/topython

Tools for converting scientific software from IDL to Python

Primary LanguagePythonMIT LicenseMIT

topython

Tools for converting scientific software from IDL to Python

Requirements

openai

Getting Started

To get started, install the latest openai library:

pip install openai

then set your OPENAI_API_KEY environment variable.

Cost

This code uses the gpt-3.5-turbo model; see:

https://openai.com/pricing

For pricing information (as of March 2023, the cost is $0.002 / 1K tokens)

Usage

To convert some code to Python, simply call the topython.convert function with the code to convert as the argument:

from topython import convert
output = convert('/path/to/idl/file/my_code.pro')

By default, the convert function works on a .pro file; to submit raw code instead of a file, set the raw keyword to True.

Optional Parameters

  • raw: set to True if the input is code in a string instead of a file

Examples

Starting with the input:

pro create_tplot_variable, name, suffix=suffix
  if undefined(suffix) then suffix = '_out'
  get_data, name, data=d
  store_data, name + suffix, data={x: d.x, y: d.y}
end

and using:

from topython import convert

output = convert(input, raw=True)

We get:

def create_tplot_variable(name, suffix='_out'):
    """
    This function does something useful

    Parameters
    ----------
    name : str
        name of the variable
    suffix : str
        suffix to add to the name of the variable [default: '_out']

    Returns
    --------
    """
    d = get_data(name)
    store_data(name + suffix, data={'x': d.times, 'y': d.y})

Note: this is the raw output from the function, nothing was added or changed.

Not only does it produce correct code - it includes a header, even though there wasn't one in the input! This is because we showed the model an example of a header prior to requesting the conversion.

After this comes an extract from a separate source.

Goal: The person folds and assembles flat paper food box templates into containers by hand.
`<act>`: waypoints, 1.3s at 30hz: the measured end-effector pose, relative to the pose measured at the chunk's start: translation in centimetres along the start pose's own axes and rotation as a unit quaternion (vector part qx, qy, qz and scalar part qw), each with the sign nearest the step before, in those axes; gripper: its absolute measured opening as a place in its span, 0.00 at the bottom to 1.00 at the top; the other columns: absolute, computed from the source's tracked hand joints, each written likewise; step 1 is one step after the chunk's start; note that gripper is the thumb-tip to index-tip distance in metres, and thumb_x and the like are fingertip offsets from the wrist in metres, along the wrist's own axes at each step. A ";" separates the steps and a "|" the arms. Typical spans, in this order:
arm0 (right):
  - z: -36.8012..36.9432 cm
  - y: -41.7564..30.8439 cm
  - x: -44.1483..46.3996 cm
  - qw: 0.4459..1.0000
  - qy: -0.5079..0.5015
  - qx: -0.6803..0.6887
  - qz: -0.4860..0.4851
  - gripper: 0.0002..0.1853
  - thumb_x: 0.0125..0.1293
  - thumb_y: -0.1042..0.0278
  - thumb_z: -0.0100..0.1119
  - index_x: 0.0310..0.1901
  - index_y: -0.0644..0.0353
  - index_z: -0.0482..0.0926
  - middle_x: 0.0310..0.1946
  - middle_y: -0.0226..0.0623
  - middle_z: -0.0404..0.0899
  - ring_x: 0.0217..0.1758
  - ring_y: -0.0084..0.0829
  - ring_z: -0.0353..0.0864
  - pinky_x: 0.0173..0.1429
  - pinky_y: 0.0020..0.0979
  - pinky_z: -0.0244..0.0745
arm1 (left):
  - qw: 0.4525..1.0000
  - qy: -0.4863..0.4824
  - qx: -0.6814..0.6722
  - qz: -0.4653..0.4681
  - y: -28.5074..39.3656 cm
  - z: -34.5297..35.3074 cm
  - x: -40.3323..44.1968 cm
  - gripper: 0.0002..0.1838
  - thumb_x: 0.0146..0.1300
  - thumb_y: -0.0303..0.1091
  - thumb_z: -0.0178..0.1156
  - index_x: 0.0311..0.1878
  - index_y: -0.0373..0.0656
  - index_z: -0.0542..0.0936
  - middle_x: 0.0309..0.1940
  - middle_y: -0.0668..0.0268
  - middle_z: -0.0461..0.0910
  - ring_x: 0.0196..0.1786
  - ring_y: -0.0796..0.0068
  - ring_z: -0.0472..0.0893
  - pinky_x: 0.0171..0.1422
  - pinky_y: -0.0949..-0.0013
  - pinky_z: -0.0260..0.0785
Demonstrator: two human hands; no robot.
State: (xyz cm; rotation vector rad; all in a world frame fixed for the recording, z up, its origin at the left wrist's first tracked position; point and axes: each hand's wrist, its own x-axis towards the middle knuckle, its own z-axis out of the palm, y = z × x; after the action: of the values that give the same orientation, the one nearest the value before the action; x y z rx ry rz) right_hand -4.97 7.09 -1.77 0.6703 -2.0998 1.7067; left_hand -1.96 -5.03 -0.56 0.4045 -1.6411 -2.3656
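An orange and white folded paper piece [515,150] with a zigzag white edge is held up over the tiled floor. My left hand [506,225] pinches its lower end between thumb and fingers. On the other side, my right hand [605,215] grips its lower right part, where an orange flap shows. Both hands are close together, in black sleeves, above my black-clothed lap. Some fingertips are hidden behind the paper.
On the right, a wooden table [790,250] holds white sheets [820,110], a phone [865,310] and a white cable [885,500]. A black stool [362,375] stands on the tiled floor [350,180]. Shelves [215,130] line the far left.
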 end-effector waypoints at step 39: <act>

To turn off the header, use the header option:

output = convert(input, raw=True, header=False)

We now get:

def create_tplot_variable(name, suffix=None):
    if suffix is None:
        suffix = '_out'
    d = get_data(name)
    store_data(name + suffix, data={'x': d.times, 'y': d.y})

Now for the magic - changing our input to:

; function that uses get_data to return the data for an input variable, 
; and store_data to save the data with a suffix

and again using:

output = convert(input, raw=True, header=False)

We get:

def get_and_store_data(variable, suffix):
    data = get_data(variable)
    if data is not None:
        store_data(variable + suffix, data={'x': data.times, 'y': data.y})

get_and_store_data('variable', '_suffix')
get_and_store_data('variable2', '_suffix')

🤯 🤯 🤯

We can modify the input slightly to ask for a docstring:

; function that uses get_data to return the data for an input variable, 
; and store_data to save the data with a suffix, with a docstring

and again using:

output = convert(input, raw=True, header=False)

We get:

def get_and_store_data(variable, suffix):
    """
    Get the data for a variable and store it with a suffix.

    Parameters
    ----------
    variable : str
        The variable to get the data for.
    suffix : str
        The suffix to add to the variable name when storing the data.

    Returns
    -------
    data : dict
        The data for the variable.
    """
    data = get_data(variable)
    if data is not None:
        store_data(variable + suffix, data={'x': data.times, 'y': data.y})
    return data

The only problem is in the 'Returns' section of the docstring: get_data returns a named tuple, not a dictionary. We usually return the name of the variable created, so we can change our IDL comment slightly ask for that:

; function that uses get_data to return the data for an input variable, 
; and store_data to save the data with a suffix, with a docstring,
; that returns the output variable name

This returns a working function, with a correct docstring:

def get_and_store_data(variable, suffix):
    """
    Get data for a variable and store it with a suffix.

    Parameters
    ----------
    variable : str
        The variable to get data for.
    suffix : str
        The suffix to add to the variable name when storing the data.

    Returns
    -------
    str
        The name of the variable that the data was stored in.
    """
    data = get_data(variable)
    if data is not None:
        store_data(variable + suffix, data={'x': data.times, 'y': data.y})
    return variable + suffix

Caveats

  • The upper limit seems to be around 200 lines per function/procedure (depending on line density), or around 10KB
  • Due to the caveat above, when converting files with multiple proceudres or functions, the convert routine will attempt to split the file up into individual functions, and send each one to the model independently. This splitting is based on 'end's in the IDL code, so if your functions include 'end's that aren't proper procedure/function 'end's (e.g., if you use 'end' to end an 'if' statement instead of 'endif'), you'll get some bad results; exception: 'end's that exist inside 'case' statements should be fine.